**WHAT IS NEEDED:**
Beginning at the top of the material, repeat each line exactly, and stop once the line with "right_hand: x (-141" has been written.

Start of SUPPLIED DATA

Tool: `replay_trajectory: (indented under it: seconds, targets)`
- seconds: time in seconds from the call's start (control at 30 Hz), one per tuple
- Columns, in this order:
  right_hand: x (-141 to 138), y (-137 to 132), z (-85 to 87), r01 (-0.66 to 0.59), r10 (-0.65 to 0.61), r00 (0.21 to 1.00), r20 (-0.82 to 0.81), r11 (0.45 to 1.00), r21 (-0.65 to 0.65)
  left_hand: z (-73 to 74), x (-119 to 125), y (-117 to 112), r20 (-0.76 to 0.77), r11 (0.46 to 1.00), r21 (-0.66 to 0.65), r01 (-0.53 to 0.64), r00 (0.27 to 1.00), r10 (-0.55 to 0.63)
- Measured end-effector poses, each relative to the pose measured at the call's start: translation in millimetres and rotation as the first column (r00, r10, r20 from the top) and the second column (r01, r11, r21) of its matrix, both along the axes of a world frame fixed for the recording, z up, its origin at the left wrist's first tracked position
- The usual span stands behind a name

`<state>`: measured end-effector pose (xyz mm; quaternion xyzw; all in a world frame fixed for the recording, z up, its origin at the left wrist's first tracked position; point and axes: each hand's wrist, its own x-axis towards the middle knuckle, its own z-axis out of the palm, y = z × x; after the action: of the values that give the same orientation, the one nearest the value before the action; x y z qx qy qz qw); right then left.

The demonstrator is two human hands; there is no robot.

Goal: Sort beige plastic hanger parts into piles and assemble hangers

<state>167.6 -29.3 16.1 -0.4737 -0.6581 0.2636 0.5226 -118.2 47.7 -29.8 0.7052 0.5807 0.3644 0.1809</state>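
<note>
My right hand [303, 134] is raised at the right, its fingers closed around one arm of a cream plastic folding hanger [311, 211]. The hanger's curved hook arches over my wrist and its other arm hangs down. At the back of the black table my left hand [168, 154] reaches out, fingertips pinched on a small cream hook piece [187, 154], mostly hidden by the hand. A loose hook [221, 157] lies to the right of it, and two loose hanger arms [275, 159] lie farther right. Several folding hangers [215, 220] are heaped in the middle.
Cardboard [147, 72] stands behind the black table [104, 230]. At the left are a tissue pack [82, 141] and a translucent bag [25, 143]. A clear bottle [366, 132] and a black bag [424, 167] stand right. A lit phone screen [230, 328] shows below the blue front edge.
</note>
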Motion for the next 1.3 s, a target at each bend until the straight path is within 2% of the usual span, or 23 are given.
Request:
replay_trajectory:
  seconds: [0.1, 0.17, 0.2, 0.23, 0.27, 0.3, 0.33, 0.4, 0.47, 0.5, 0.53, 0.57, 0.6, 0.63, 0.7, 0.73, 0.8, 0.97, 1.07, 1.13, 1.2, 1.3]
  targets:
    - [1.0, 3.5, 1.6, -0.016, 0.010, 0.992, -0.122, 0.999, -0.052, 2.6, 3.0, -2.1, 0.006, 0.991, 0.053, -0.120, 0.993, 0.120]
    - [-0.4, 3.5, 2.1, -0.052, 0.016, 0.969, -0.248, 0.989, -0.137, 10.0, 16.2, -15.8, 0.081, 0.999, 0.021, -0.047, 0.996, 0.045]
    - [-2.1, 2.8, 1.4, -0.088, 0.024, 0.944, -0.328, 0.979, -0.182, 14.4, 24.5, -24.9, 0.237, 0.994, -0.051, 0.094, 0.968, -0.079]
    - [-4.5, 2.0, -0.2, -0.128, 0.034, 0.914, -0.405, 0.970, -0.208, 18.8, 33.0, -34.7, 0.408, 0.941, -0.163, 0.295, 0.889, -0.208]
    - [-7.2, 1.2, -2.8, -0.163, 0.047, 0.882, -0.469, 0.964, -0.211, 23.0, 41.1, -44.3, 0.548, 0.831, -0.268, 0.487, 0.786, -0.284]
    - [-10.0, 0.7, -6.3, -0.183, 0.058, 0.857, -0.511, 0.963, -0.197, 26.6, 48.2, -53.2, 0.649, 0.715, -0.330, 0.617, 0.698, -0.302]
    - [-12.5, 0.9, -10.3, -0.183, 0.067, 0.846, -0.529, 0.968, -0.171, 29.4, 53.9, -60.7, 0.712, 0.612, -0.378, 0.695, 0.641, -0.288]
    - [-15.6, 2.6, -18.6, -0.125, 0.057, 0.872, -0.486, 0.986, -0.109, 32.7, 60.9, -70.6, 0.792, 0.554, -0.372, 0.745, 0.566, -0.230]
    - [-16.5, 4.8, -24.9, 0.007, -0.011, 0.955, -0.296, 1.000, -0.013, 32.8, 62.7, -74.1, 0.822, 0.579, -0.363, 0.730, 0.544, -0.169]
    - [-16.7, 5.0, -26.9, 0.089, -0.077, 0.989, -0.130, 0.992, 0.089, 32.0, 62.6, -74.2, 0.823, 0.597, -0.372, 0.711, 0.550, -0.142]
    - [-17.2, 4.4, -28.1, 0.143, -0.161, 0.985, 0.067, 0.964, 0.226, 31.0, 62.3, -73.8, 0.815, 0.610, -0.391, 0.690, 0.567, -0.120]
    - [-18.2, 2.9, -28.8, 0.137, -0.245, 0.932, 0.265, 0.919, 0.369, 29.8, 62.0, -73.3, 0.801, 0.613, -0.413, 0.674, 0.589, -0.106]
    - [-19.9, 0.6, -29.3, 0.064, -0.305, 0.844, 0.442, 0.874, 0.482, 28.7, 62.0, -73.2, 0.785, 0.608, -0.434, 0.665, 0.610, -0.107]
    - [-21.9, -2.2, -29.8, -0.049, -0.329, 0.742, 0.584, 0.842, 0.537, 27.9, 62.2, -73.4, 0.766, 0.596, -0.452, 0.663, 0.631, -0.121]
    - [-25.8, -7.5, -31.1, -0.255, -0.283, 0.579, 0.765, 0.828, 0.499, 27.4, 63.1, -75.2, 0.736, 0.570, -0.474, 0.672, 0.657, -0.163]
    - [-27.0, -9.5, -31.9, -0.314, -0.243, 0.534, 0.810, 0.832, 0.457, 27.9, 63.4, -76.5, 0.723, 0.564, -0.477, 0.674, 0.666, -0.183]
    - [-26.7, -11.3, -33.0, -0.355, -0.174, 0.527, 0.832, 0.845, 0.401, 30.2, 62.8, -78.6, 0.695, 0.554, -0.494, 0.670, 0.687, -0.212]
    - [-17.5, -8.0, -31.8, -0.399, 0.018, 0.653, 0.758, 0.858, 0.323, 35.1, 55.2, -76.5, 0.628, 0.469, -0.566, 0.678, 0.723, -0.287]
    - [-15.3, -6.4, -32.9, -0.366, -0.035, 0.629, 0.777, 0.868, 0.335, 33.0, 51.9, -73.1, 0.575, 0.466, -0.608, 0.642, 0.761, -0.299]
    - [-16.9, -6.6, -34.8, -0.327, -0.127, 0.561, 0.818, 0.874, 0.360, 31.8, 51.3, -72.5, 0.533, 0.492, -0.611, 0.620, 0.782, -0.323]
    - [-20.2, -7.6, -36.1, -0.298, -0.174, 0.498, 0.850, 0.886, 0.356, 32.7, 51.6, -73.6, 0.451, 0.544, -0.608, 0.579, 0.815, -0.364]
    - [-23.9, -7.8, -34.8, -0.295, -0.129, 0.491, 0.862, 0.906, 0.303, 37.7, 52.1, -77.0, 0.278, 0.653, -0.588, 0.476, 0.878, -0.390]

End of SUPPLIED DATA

**ANSWER BELOW:**
Tool: `replay_trajectory: (indented under it: seconds, targets)`
- seconds: time in seconds from the call's start (control at 30 Hz), one per tuple
- Columns, in this order:
  right_hand: x (-141 to 138), y (-137 to 132), z (-85 to 87), r01 (-0.66 to 0.59), r10 (-0.65 to 0.61), r00 (0.21 to 1.00), r20 (-0.82 to 0.81), r11 (0.45 to 1.00), r21 (-0.65 to 0.65)

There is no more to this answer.